SENIOR SPOTLIGHT: The sandwich generation | Lifestyles
Today, the United States has more than 54 million people over the age of 65. That number is expected to grow steadily.
In generations past, it was common for extended families to live in the same town, perhaps just a few blocks from one another and everyone was able to help out when parents or grandparents needed care. For as long as there have been families, people have had to find a way to take care of their aging family members.
Add to this the trend of couples waiting longer to have children and you can begin to see why the term “Sandwich Generation” emerged. It references the people who are caring for their children while also being involved in caring for their aging parents.
In the broadest sense, the “sandwich generation” is caught in the middle generation who have living parents and children. More specifically, the term often refers to middle-aged people who support both their parents and their children, whether financially, physically or emotionally. Multigenerational needs have become even more pressing during the COVID-19 pandemic, with record numbers of adult children moving back home and with elderly parents needing new forms of care.
COVID-19 is also pushing millennials into the sandwich generation faster than might be expected. In the United States, millennials now make up more than one-third of multigenerational caregivers and this rate has been growing much faster during the pandemic than for Gen Xers and Baby Boomers. In other words, the pandemic has accelerated the slide into the sandwich, and with fewer of the resources that helped previous generations out.
Whether you are rich or poor, young or old, chances are good that you will be called on to care for a loved one.
Being embedded within multigenerational responsibilities does carry benefits. In particular, healthy grandparents can be a huge boon to working parents. The role of grandparents has significantly increased over the past decade.

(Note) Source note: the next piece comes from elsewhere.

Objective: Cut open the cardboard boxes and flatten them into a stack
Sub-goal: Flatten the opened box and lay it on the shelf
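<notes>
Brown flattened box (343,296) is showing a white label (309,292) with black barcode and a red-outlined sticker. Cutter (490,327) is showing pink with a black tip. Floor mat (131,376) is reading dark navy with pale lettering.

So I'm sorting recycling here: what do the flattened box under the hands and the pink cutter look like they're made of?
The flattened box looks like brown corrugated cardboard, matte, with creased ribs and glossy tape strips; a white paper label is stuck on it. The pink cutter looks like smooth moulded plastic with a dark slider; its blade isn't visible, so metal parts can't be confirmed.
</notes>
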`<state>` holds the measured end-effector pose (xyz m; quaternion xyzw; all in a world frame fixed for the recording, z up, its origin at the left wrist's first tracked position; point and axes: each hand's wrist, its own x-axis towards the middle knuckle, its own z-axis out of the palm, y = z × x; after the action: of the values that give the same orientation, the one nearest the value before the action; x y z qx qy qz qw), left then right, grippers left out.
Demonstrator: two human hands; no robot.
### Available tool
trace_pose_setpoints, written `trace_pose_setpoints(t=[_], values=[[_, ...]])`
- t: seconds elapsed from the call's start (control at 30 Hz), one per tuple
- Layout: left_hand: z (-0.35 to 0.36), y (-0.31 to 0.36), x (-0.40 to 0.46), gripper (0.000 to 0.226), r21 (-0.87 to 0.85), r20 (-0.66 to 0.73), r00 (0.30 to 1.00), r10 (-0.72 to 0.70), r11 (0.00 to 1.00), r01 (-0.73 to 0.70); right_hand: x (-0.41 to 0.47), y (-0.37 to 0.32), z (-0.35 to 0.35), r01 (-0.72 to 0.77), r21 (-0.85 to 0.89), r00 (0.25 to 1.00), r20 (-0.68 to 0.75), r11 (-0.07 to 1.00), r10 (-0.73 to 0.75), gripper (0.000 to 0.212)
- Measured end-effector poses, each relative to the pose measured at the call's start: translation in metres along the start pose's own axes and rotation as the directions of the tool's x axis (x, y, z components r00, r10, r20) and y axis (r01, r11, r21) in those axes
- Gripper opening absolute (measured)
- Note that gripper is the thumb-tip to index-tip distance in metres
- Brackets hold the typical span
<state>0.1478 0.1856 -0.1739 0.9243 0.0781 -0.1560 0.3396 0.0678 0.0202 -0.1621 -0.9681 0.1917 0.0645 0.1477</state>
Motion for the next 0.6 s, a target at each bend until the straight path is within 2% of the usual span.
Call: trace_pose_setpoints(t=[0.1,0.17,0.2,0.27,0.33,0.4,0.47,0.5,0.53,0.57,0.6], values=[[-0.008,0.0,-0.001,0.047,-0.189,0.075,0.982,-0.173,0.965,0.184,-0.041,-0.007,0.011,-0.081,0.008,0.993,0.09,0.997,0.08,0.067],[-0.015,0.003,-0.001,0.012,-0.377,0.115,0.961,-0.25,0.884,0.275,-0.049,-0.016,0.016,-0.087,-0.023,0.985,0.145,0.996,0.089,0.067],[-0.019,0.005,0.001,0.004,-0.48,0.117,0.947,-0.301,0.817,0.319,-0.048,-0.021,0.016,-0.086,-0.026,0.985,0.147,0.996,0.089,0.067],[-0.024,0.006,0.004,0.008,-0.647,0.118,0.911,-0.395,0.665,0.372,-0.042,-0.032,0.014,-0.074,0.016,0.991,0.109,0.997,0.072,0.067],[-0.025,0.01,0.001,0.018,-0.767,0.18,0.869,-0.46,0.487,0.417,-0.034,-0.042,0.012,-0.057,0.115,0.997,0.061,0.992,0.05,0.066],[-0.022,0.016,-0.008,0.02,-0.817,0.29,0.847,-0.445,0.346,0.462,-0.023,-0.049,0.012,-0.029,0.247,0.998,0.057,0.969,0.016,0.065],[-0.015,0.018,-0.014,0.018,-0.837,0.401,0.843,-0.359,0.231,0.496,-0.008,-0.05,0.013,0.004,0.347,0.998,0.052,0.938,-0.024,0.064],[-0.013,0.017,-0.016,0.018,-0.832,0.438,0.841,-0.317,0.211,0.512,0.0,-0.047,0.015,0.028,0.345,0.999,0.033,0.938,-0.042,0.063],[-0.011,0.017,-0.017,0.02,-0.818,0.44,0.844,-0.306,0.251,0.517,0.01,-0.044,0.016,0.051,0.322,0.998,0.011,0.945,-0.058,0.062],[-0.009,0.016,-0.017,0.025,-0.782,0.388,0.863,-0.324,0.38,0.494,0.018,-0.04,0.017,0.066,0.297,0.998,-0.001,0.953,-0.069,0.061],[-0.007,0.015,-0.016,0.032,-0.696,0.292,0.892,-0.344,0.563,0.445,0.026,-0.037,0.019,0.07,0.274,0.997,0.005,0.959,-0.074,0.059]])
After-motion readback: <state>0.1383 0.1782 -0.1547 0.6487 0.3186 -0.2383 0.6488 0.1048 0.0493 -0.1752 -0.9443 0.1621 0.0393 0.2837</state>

COVID-19 has made family support even more crucial. This is manifesting in increased strain on both time and finances for the sandwich generation. Some have felt they have had no choice but to reduce their hours or give up work altogether without access to their usual formal and informal support: day care and eldercare facilities, occasional help from friends, community or other family members.
Overall, however, sandwiched Americans are more likely to be supporting young adults than elderly parents, something that has intensified during the pandemic. In July 2020, 52% of 18- to 29-year olds were living with their parents — the highest proportion recorded since the Great Depression. It’s clear that COVID-19 affected living arrangements. However, it’s not clear how long they’ll stay. These shifts were out of necessity rather than choice, but early evidence shows that such changes are associated with a rise in stress.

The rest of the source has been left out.